Clara was the daughter of railway clerk, William Richardson, who was originally from Louth in Lincolnshire. She had one elder sister, Emily, two younger brothers, William and Charles and a younger sister, Eleanor. By 1881, Clara’s father had died. Her mother and sister, Emily, and brother Charles were still living in Islington; her mother working as a ladies attendant. Clara and Eleanor were not at home, and appear to have moved to Louth to live with their father’s married sister and her family. Perhaps Clara had been advised for the sake of her health to move away from the poor urban environment of Islington, and to take refuge in the country. Both girls were described in the 1881 census as scholars, although by this time Clara was 17 years old, and in other circumstances might have been expected to earning a living.

By 1891 she was. She had taken a position as house keeper to the family of a printer and seller of books in Louth. Her sister had returned home and was working as a mantle maker’s shop assistant. Although her father had been dead some twenty years the family’s connection with the railway was maintained, through his widow (who was working as a Waiting Room Attendant for the Great Northern Railway) and his youngest son, Charles, who was working as a railway clerk.

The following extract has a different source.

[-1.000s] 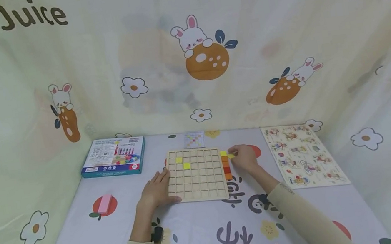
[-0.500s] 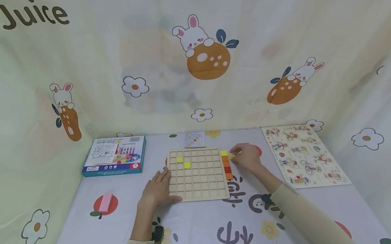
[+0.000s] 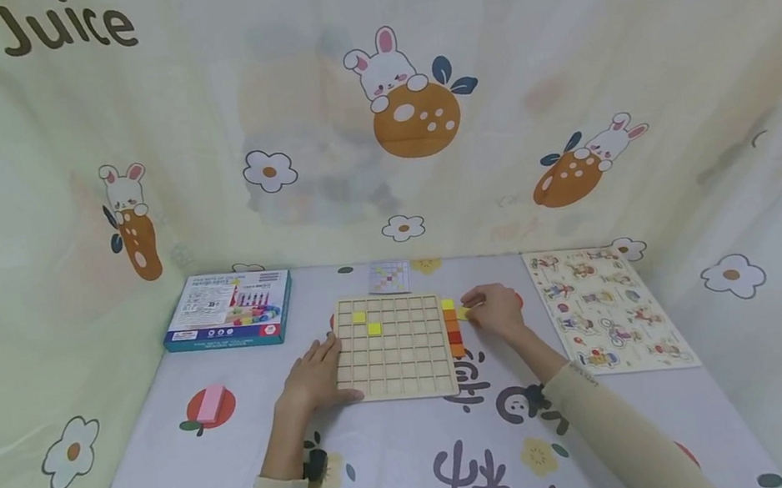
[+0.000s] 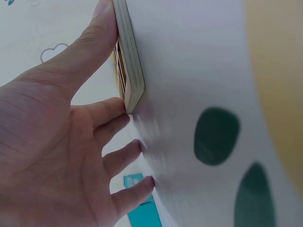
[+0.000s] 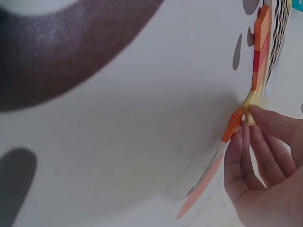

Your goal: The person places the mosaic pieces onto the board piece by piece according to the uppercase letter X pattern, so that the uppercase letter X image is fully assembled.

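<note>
Yellow tile (image 3: 462,313), just right of the grid board (image 3: 393,348), is pinched in your right hand (image 3: 496,314), apparently mid-pickup; your left hand (image 3: 313,380) lies flat, steadying the board's left edge. Next, seat it squarely.

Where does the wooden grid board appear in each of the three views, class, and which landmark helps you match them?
Head: wooden grid board at table centre, between both hands.
Left wrist: its edge at upper left, against the left hand.
Right wrist: a sliver at top right.
Shared landmark: the board's edge.
</note>
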`<state>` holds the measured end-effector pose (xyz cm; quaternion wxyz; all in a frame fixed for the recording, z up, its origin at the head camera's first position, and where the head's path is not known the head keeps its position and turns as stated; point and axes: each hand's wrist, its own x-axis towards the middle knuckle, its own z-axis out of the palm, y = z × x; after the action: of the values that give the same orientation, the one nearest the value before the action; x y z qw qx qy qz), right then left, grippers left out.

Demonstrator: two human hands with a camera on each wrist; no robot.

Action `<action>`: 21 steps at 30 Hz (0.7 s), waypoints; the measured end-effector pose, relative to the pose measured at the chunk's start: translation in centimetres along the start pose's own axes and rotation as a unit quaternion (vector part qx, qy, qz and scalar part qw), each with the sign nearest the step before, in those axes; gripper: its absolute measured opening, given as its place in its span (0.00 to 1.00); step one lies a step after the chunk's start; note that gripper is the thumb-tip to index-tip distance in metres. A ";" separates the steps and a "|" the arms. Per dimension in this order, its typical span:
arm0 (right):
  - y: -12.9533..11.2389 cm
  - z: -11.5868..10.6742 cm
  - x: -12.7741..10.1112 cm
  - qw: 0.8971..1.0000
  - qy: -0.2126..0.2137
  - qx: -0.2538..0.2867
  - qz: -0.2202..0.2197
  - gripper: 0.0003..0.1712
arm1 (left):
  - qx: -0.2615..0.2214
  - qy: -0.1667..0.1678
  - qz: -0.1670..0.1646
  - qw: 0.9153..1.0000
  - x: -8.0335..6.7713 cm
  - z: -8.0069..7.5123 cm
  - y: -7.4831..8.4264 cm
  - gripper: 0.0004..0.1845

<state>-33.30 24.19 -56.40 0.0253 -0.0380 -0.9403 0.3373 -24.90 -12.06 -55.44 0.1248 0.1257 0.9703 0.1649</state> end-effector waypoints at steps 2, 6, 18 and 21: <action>0.0 0.0 -0.3 1.000 -0.001 -0.001 0.000 0.16 | 0.000 0.000 0.000 1.000 0.0 0.1 0.0 0.59; -0.5 0.0 -1.1 1.000 -0.006 -0.003 -0.011 0.16 | -0.009 0.001 -0.001 1.000 -0.1 0.2 0.2 0.59; -2.5 0.9 -3.6 0.997 -0.051 -0.062 0.020 0.27 | -0.004 0.005 0.002 1.000 -0.2 0.0 0.2 0.59; -2.7 1.2 -3.9 0.996 -0.039 -0.075 0.021 0.30 | -0.004 0.004 0.003 1.000 -0.2 0.0 0.2 0.59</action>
<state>-29.64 20.95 -55.70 -0.0214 -0.0468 -0.9623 0.2670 -24.69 -11.95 -55.33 0.1206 0.1272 0.9698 0.1694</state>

In 1901 Clara was still working for the same family. What she did with the rest of her life is unknown, but at least she was able to overcome her serious childhood affliction to make her own way in the world as a young woman. Her chosen occupation as house keeper seems to fit the picture of a rather stern-looking child. Poor Clara lies in her bed (a cot sponsored by the popular children’s magazine, Miss Judy’s Magazine) staring into the distance, beyond the book resting on the cage which protects her afflicted knee.